Once the data is received by the application program, the various input elements need to be separated and processed. The early CGI specification left it up to the application programmer to insert the necessary logic for parsing the URL encoded data and extracting the input element names and the submitted values. Modern Web servers and platforms have built-in routines to process form data automatically on submission, simplifying the task of the Web application programmer.

However, from a security point of view, the Web application programmer needs to be careful of the inputs allowed by the browser. At the end of this discussion we present some rules of thumb for processing HTML forms. Meanwhile, let's look at a few examples of how HTML forms work (and don't work), from the security perspective.

Anatomy of an HTML Form

An HTML form is identified by the <FORM> </FORM> tags (as discussed in Chapter 1). All HTML tags embedded in the form tags are treated as a part of the form. Among other HTML tags, the <INPUT> tags comprise the input elements of the form. They allow the user to enter data in the HTML form displayed on the browser. Figure 5-4 shows the HTML elements that make up a form.

Figure 5-4. Elements of an HTML form

graphics/05fig04.gif

You should keep in mind some key concepts regarding HTML forms.

         Method: Each form must have one form submission method, either GET or POST. It specifies which HTTP method the browser should use while sending form data to the server.

         Action: Each form must have an associated server-side application. The application should be designed to receive data from the various input elements of the form.

         Input elements: Each input element must have a name, which is used by the server-side application for parsing parameters and their values.

         Submit button: Each form must have a Submit button, which is a special type of input element shown as a clickable button by the browser. When the Submit button is clicked on, the browser gathers and encodes the user-supplied data from the various form fields and sends them to the server-side application.

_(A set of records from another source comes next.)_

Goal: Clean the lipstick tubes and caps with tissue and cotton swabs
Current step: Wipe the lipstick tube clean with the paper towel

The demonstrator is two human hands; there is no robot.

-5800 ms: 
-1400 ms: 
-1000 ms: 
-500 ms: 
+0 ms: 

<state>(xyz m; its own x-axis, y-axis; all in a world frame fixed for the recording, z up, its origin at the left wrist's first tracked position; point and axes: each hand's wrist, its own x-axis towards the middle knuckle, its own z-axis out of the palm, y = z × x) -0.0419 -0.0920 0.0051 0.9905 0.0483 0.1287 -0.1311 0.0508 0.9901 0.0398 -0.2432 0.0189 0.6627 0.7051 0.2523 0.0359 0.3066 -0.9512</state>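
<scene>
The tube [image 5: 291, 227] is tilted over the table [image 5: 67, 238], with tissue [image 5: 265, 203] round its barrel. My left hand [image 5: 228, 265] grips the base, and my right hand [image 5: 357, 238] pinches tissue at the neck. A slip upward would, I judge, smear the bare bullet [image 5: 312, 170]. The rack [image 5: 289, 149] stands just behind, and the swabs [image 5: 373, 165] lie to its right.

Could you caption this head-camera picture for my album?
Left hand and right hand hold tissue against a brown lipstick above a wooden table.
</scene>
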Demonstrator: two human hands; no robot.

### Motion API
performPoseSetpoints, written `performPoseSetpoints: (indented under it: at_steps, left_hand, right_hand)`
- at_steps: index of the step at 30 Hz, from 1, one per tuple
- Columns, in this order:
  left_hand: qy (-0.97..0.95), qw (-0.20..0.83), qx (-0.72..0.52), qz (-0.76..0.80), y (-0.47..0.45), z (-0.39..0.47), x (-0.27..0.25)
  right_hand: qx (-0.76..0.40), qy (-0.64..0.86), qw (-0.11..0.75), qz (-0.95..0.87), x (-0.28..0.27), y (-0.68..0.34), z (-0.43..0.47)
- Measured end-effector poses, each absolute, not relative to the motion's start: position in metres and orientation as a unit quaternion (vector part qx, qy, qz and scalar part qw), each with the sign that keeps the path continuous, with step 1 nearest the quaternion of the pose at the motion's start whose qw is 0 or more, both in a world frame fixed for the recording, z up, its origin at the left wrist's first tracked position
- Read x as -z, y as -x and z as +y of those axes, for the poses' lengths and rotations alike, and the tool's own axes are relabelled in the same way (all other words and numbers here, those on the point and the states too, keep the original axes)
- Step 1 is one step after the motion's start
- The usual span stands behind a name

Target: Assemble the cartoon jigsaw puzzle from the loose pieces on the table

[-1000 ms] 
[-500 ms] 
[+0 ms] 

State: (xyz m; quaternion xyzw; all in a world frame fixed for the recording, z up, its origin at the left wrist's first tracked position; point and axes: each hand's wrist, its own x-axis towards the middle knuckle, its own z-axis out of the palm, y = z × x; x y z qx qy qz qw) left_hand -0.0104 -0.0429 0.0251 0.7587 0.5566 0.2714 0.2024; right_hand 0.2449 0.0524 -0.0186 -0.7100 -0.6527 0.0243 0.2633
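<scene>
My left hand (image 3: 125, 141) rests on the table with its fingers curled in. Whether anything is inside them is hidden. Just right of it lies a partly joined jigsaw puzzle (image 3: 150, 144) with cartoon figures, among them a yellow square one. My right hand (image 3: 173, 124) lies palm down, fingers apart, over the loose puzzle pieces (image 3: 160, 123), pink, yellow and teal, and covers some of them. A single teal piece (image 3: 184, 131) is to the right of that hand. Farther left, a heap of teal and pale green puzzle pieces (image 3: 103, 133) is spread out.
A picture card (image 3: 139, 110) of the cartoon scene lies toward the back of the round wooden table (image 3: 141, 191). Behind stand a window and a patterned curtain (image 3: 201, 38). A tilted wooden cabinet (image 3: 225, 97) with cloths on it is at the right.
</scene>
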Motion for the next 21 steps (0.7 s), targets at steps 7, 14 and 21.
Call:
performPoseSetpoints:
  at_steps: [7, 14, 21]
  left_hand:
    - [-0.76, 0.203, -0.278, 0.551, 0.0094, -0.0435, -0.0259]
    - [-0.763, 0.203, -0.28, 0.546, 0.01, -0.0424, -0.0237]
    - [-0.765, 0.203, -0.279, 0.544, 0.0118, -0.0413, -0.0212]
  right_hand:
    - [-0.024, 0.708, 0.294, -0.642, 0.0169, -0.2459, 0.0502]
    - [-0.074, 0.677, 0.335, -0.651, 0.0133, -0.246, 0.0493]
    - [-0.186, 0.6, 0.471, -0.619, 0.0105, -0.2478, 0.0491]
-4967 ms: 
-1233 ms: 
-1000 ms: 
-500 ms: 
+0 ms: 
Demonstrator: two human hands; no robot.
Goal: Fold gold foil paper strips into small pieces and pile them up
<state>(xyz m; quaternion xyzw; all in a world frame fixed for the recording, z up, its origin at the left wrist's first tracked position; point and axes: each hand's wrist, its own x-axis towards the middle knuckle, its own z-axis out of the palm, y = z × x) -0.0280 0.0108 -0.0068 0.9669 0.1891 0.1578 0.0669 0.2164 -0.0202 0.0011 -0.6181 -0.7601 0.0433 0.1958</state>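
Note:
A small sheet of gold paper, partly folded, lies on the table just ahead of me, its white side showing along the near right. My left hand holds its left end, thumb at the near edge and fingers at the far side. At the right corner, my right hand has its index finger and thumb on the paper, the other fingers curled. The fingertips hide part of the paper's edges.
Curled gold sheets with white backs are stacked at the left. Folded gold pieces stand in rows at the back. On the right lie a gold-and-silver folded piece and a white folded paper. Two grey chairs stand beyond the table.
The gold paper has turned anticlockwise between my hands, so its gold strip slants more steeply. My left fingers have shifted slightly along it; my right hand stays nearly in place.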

Let's take a look at the small login form on the main page of www.acme-art.com as an example. The source code of the form, with the form elements shown in boldface, is:

<form method=POST action="/cgi-bin/login.cgi">
<table border=0>
<tr>
<td>Username:</td> <td><input name=user type=text width=20></td>
</tr>
<tr>
<td>Password:</td> <td><input name=pass type=password width=20></td>
</tr>
</table>
<input type=submit value="login">
</form>

The various elements of the acme-art.com's login form can be summarized as follows:

Element

Type

Value

Method

POST

Action

http://www.acme-art.com/cgi-bin/login.cgi

Input

Text

"user"

Input

Password

"pass"

Submit button

"login"

Input Elements

In the preceding example, we encountered three types of input elements: TEXT, PASSWORD, and SUBMIT. A complete discussion of the various types of HTML form input elements found in the HTML 4.0 draft are at http://www.w3c.org/. Table 5-4 lists a few commonly used input elements and their uses.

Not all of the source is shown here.